Bevor ich nach Rom zurückkehre, um meinen Dienst fortzuführen, ermahne ich euch alle, indem ich an jene Worte anknüpfe, die Johannes Paul II. im Jahre 1979 hier aussprach: »Ihr müßt stark sein, liebe Brüder und Schwestern! Stark sein durch die Kraft, die aus dem Glauben kommt! Ihr müßt stark sein durch eure Glaubenskraft! Ihr müßt treu sein! Mehr als in jeder anderen Epoche bedürft ihr gerade heute dieser Kraft. Ihr müßt stark sein durch die Kraft der Hoffnung, die die vollkommene Freude bringt und nicht zuläßt, daß ihr den Heiligen Geist beleidigt! Ihr müßt stark sein durch die Liebe, die stärker ist als der Tod … Ihr müßt stark sein durch die Kraft des Glaubens, der Hoffnung und der Liebe, die bewußt, reif und verantwortungsvoll ist und die uns hilft, mit dem Menschen und mit der Welt zu diesem Zeitpunkt unserer Geschichte den großen Dialog zu führen: den Dialog mit dem Menschen und mit der Welt, der im Dialog mit Gott selbst begründet ist, im Dialog mit dem Vater durch den Sohn im Heiligen Geist; den Dialog des Heils« (Predigt beim Pontifikalamt zu Ehren des hl. Stanislaus in Krakau, 4; in O.R. dt., Nr. 25, 23.6.1979, S. 2).

Auch ich, Benedikt XVI., Nachfolger von Papst Johannes Paul II., bitte euch, von der Erde zum Himmel emporzuschauen – auf denjenigen zu schauen, dem seit 2000 Jahren die Generationen nachfolgen, die auf dieser Erde leben, eine nach der anderen, und die in ihm den endgültigen Sinn des Daseins finden. Bemüht euch eifrig, durch den Glauben an Gott bestärkt, sein Reich auf Erden zu festigen: das Reich des Guten, der Gerechtigkeit, der Solidarität und der Barmherzigkeit. Ich bitte euch, der Welt von heute mutig das Evangelium zu bezeugen, indem ihr die Hoffnung zu den Armen, den Leidenden, den Verlassenen und den Verzweifelten bringt, zu jenen, die nach Freiheit, Wahrheit und Frieden dürsten. Wenn ihr dem Nächsten Gutes tut und zeigt, daß ihr für das Gemeinwohl Sorge tragt, bezeugt ihr, daß Gott die Liebe ist.
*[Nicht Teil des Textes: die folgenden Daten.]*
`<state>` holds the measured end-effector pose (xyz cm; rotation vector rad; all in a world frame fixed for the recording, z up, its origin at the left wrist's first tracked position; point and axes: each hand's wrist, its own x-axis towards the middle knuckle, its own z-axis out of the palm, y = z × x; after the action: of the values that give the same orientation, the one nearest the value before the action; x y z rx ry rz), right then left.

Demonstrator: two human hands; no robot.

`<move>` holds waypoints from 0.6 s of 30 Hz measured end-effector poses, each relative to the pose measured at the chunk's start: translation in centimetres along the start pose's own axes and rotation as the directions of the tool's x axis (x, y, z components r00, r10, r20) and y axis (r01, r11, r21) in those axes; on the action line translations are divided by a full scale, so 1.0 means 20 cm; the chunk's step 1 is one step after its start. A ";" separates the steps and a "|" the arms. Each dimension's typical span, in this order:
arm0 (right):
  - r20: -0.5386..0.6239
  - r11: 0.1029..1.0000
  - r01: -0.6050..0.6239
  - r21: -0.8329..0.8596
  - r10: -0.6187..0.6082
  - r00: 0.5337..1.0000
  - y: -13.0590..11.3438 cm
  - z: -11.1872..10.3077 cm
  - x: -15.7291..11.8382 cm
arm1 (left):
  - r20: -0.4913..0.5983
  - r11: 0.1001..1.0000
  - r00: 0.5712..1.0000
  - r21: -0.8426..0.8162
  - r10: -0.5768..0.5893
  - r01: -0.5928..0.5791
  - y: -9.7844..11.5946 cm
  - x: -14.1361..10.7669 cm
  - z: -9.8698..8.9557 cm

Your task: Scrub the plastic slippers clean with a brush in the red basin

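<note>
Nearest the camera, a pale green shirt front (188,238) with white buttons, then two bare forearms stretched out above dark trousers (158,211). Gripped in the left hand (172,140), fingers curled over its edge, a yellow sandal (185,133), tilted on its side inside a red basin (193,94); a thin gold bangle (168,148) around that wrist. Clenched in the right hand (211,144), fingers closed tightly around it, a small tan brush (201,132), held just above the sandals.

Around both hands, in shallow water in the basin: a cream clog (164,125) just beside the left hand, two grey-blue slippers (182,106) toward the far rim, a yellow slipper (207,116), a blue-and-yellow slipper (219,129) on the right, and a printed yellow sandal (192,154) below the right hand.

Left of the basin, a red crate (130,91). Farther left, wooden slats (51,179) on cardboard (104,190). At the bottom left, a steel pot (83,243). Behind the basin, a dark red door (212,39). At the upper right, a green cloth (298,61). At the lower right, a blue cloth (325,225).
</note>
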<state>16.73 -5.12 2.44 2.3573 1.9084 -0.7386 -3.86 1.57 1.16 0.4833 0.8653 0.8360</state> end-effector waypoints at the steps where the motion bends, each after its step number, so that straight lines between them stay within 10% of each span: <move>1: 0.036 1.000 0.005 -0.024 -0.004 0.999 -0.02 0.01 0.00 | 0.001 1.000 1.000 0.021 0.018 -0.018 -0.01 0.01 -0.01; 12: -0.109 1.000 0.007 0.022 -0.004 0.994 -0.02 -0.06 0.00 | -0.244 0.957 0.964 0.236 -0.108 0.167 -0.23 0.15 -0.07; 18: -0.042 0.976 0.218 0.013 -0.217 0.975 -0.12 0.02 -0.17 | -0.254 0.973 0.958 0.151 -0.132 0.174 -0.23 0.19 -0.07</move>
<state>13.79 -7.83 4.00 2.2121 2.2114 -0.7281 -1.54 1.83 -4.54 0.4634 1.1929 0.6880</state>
Zum Schluß bitte ich euch, den Schatz des Glaubens mit den anderen Völkern Europas und der Welt zu teilen, auch im Angedenken an euren Landsmann, der dies als Nachfolger des hl. Petrus mit außerordentlicher Kraft und Wirksamkeit getan hat. Und denkt in euren Gebeten und Opfern auch an mich, wie ihr an meinen großen Vorgänger gedacht habt, auf daß ich die mir von Christus anvertraute Sendung erfüllen kann. Ich bitte euch, steht fest im Glauben! Steht fest in der Hoffnung! Steht fest in der Liebe! Amen!